[Collected data entries]
+++

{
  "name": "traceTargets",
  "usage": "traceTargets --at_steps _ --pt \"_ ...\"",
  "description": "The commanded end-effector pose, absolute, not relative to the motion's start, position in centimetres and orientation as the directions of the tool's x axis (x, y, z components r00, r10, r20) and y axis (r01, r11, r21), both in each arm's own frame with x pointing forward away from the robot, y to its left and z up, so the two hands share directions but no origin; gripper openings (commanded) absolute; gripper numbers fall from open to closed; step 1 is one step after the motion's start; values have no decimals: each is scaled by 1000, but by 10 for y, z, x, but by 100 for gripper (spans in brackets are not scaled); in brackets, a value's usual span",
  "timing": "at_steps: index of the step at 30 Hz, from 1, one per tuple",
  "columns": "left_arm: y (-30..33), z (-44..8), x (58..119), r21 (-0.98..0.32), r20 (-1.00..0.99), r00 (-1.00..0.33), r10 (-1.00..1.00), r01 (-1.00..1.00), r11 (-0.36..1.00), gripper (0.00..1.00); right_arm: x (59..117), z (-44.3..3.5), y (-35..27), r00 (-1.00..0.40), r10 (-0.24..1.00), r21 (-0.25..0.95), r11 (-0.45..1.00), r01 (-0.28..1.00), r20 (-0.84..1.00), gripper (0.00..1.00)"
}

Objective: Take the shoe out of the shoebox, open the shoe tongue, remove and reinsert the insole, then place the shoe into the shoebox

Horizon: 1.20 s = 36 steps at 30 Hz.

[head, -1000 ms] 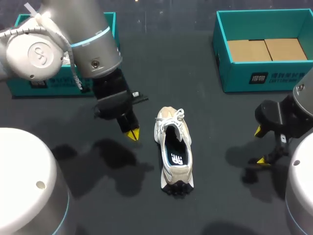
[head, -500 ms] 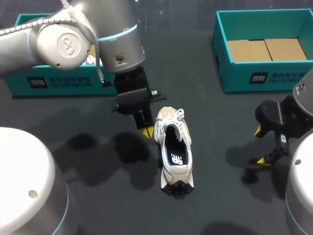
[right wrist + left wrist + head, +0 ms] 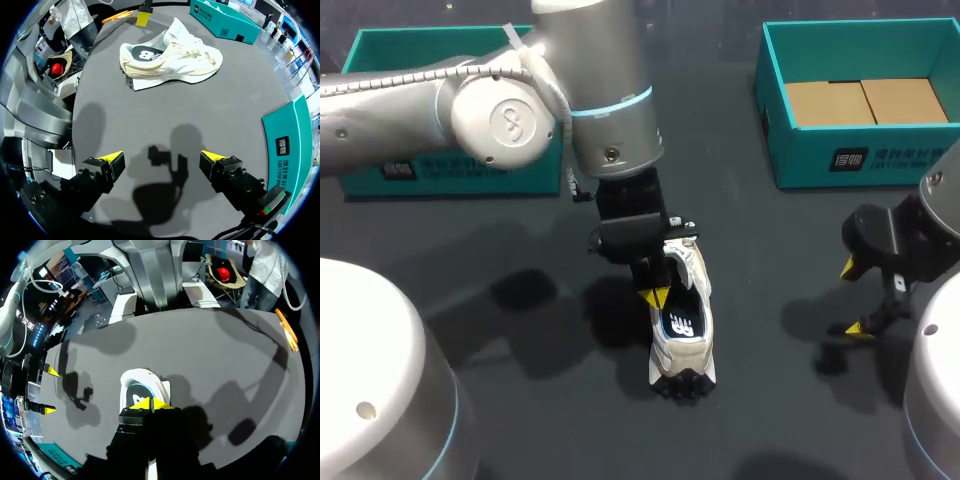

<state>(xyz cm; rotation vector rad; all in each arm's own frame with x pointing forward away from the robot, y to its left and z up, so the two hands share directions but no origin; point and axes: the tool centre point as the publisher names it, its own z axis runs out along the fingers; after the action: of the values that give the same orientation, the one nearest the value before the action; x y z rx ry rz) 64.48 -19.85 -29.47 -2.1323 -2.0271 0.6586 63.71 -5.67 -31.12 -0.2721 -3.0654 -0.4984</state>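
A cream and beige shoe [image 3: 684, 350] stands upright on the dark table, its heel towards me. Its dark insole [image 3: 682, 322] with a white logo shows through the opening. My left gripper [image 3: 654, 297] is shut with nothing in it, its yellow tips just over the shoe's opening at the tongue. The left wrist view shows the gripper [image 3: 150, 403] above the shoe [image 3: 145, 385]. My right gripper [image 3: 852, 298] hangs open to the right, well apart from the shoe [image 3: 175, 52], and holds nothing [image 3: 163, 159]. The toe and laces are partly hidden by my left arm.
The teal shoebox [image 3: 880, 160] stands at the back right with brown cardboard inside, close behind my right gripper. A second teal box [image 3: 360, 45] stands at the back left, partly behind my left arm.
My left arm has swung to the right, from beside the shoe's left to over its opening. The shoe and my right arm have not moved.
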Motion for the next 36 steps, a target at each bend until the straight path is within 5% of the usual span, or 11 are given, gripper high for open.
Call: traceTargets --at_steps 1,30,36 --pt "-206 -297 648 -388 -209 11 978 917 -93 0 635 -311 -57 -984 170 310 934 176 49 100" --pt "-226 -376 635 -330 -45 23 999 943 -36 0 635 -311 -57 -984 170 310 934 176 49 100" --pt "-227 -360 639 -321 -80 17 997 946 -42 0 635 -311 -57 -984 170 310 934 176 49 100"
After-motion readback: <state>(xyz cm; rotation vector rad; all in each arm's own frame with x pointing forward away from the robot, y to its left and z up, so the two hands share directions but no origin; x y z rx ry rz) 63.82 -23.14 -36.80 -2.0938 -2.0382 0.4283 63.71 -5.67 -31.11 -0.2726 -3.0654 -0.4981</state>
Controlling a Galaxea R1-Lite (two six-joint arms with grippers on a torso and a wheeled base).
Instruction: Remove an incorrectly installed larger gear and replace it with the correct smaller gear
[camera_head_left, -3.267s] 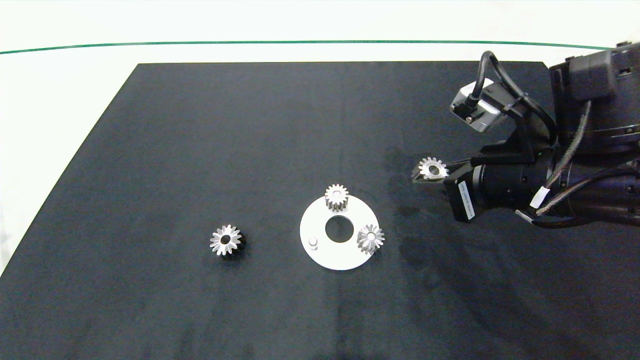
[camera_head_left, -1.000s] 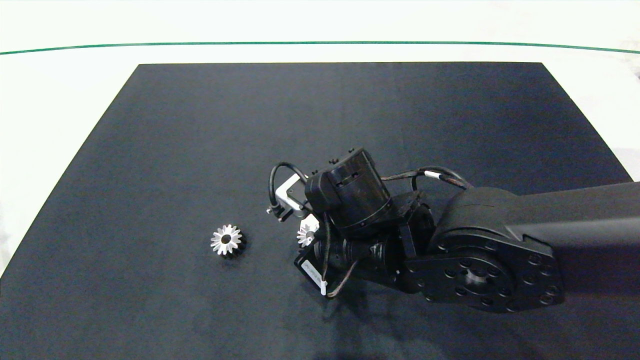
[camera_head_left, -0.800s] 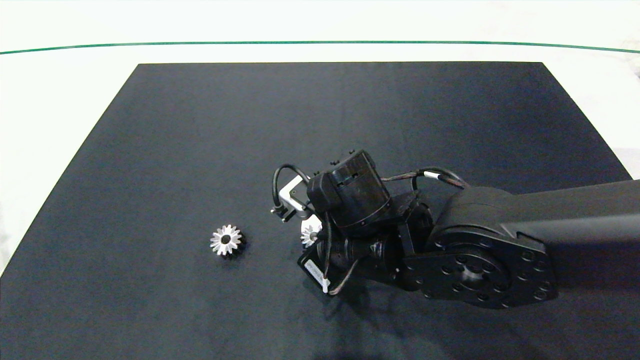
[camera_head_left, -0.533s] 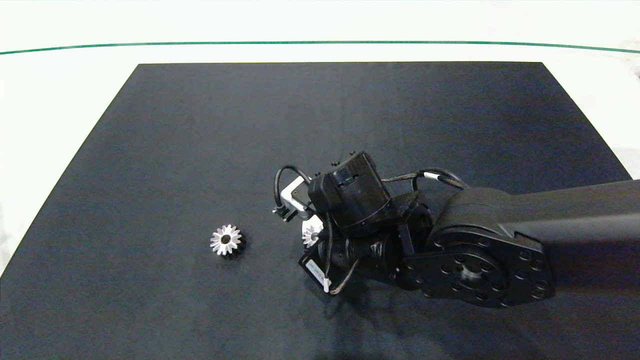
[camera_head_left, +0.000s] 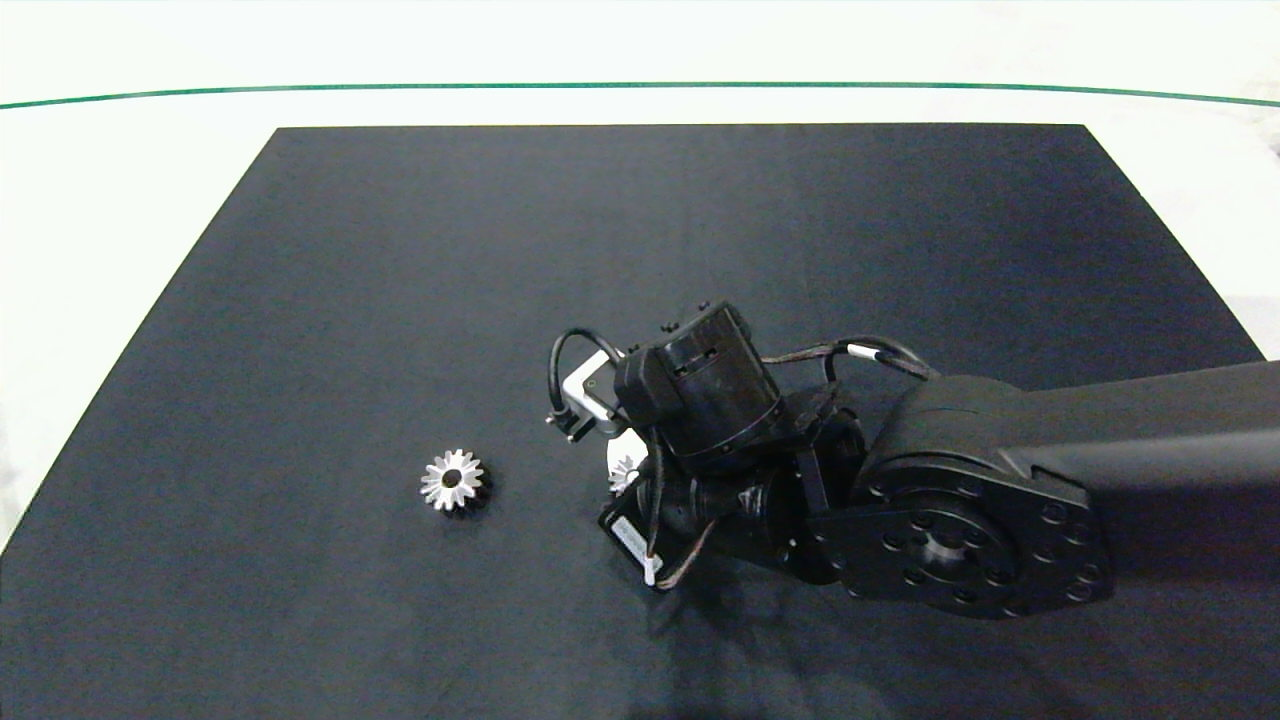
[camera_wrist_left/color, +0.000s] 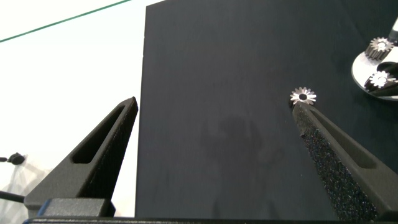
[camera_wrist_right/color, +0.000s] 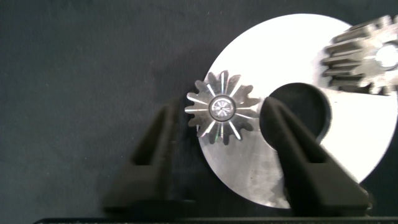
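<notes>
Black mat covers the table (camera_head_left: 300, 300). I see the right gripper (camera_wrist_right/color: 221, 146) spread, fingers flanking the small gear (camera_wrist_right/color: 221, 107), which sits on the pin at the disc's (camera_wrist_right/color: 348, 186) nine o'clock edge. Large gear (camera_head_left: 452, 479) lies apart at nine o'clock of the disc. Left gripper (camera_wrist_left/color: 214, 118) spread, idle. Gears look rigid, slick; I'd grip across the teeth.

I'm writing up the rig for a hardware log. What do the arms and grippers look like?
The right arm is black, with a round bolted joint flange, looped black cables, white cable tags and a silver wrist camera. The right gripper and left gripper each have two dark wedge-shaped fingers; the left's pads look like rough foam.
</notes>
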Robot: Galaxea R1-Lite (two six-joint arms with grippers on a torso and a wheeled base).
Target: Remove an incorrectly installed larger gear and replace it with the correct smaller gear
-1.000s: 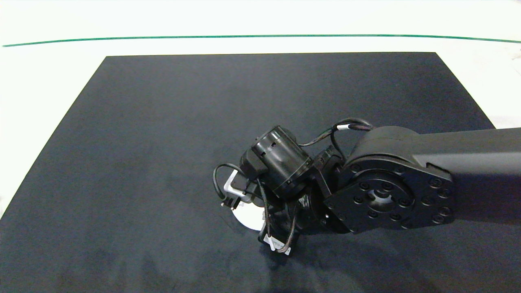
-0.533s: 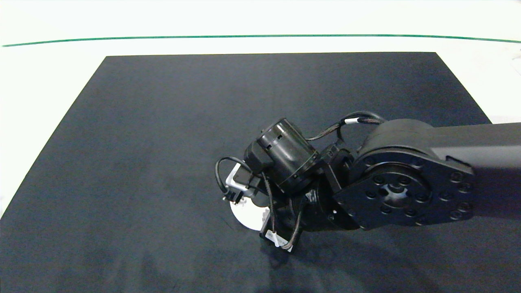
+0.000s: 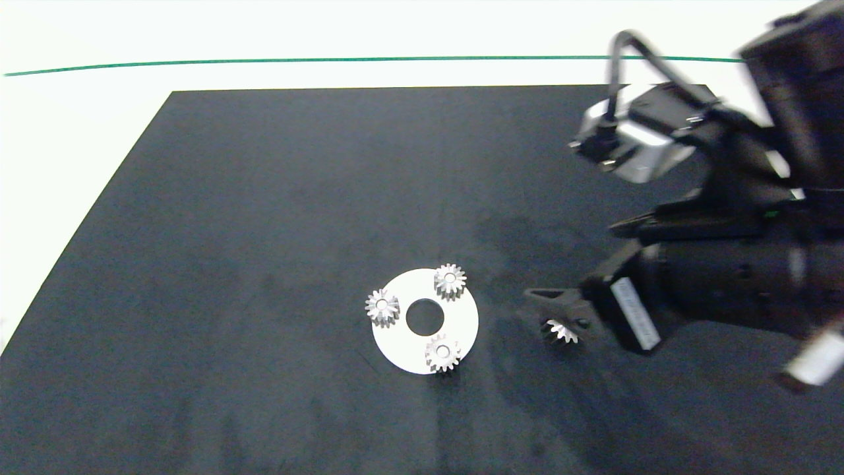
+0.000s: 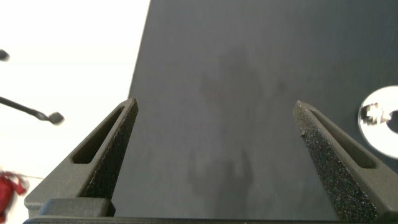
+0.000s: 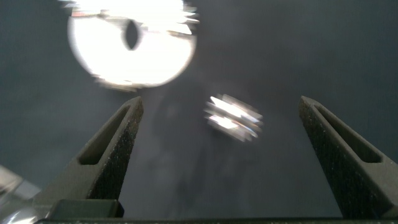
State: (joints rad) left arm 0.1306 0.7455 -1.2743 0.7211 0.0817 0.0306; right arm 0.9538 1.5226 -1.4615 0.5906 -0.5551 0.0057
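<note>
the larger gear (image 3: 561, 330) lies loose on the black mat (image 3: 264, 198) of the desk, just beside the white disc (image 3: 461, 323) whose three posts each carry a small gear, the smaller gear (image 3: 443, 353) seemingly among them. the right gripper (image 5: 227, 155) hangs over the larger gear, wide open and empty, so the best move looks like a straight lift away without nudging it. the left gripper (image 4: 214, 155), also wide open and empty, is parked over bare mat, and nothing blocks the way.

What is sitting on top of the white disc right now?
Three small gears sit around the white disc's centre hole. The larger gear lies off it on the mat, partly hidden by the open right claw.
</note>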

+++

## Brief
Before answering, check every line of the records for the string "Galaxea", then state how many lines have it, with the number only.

## Output of the task
2